* [Extracted records]:

* * * * * * *

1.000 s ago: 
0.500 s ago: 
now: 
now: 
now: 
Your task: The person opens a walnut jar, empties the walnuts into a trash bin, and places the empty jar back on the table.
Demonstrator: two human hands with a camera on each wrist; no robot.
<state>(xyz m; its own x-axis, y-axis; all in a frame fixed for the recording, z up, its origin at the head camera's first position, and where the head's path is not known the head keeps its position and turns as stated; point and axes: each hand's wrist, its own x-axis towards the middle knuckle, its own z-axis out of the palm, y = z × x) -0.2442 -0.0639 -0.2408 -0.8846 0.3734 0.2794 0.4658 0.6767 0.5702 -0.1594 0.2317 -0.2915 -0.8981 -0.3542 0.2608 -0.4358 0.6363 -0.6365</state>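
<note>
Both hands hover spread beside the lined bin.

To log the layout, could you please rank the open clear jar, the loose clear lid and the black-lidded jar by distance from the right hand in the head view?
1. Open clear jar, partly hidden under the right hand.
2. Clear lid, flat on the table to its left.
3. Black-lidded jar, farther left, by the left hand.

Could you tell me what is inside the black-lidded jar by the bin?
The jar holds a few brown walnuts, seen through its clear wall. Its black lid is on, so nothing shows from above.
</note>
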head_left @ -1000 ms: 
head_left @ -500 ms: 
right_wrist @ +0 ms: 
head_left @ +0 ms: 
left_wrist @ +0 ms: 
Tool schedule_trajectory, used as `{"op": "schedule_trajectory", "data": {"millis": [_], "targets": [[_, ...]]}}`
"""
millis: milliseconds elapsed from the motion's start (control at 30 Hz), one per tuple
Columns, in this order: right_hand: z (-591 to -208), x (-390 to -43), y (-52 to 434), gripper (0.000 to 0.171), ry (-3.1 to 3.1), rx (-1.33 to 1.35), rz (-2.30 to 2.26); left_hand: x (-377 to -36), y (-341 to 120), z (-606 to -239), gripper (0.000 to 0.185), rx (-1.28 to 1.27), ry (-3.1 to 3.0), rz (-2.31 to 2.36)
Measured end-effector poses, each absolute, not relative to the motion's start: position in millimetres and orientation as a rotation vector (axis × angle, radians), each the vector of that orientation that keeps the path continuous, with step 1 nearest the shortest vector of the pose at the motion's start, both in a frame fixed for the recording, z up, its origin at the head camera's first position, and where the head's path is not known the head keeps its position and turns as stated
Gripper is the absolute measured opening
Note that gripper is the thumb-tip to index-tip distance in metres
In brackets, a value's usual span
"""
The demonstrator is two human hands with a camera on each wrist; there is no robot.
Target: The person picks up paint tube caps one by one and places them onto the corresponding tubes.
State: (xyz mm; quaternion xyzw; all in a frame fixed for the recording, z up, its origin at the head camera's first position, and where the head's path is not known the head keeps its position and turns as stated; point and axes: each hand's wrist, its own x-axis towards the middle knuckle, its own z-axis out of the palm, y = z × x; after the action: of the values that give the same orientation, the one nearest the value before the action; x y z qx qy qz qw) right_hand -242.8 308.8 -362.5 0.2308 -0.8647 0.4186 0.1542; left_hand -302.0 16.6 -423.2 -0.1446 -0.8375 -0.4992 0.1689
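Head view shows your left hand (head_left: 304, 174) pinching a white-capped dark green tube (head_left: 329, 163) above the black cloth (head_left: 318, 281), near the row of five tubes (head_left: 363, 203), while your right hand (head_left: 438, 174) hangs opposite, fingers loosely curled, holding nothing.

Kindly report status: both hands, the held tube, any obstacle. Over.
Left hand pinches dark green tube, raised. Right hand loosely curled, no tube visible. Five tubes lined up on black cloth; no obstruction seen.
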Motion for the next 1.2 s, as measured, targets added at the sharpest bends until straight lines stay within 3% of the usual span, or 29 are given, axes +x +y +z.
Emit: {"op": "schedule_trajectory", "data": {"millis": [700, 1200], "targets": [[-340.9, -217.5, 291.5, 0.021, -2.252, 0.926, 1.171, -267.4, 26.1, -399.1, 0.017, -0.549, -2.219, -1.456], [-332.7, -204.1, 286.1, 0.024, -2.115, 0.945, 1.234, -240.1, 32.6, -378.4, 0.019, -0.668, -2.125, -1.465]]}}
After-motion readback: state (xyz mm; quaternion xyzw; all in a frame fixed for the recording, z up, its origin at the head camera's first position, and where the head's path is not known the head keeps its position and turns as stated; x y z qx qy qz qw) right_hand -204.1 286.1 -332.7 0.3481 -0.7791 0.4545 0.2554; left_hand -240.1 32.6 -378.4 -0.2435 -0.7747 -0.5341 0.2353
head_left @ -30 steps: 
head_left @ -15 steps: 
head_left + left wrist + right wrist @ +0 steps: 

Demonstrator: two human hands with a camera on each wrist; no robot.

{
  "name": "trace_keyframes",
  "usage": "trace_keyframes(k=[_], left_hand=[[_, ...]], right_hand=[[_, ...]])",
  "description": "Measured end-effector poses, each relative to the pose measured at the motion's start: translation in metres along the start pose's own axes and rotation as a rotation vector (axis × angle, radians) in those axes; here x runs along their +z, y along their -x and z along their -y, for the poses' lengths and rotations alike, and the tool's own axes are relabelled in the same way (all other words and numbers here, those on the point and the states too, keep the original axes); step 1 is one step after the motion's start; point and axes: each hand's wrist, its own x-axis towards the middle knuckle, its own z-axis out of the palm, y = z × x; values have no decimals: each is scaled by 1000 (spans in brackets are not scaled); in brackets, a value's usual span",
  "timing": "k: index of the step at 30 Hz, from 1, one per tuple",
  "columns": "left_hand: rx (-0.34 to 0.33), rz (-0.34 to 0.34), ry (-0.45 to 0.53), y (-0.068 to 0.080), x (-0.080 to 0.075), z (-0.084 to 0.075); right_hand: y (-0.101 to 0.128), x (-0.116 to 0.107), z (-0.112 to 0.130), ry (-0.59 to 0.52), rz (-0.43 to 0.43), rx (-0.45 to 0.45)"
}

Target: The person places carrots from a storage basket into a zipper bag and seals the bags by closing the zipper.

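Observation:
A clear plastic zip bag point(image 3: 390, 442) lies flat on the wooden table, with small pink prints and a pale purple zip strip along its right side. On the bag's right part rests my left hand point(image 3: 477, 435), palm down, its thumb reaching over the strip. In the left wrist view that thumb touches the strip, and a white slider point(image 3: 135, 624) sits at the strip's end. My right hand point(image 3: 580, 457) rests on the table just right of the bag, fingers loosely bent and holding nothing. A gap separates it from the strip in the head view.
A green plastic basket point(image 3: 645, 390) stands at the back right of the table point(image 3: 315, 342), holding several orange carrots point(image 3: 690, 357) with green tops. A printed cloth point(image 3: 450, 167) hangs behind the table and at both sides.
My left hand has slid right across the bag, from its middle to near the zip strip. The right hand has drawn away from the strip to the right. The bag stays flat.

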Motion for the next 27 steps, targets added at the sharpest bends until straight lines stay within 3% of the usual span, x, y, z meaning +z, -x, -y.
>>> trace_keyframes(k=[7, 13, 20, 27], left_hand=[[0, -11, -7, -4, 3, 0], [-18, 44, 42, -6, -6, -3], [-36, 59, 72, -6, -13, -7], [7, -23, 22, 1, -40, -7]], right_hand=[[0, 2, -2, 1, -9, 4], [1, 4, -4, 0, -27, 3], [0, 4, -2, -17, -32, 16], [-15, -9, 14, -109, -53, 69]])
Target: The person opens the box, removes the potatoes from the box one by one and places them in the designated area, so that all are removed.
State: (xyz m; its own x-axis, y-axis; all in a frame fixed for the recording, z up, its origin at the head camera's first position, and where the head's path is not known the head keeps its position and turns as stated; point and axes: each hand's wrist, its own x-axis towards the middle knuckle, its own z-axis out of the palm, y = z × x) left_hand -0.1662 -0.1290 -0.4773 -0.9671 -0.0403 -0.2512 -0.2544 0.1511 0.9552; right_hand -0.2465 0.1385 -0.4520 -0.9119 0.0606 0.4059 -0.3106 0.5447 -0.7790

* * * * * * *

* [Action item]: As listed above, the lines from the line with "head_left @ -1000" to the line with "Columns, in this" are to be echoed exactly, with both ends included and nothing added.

* [Response]:
head_left @ -1000 ms: 
head_left @ -500 ms: 
right_wrist @ +0 ms: 
head_left @ +0 ms: 
left_wrist @ +0 ms: 
Tool schedule_trajectory, used as `{"op": "schedule_trajectory", "data": {"millis": [_], "targets": [[_, ...]]}}`
"""
millis: milliseconds elapsed from the motion's start (control at 30 Hz), one per tuple
Columns, in this order: right_hand: z (-591 to -208), x (-390 to -43), y (-52 to 434), gripper (0.000 to 0.171), ry (-3.1 to 3.1), rx (-1.33 to 1.35), rz (-2.30 to 2.26); left_hand: x (-377 to -36), y (-341 to 120), z (-606 to -239), gripper (0.000 to 0.185), rx (-1.28 to 1.27), ry (-3.1 to 3.0), rz (-2.31 to 2.36)

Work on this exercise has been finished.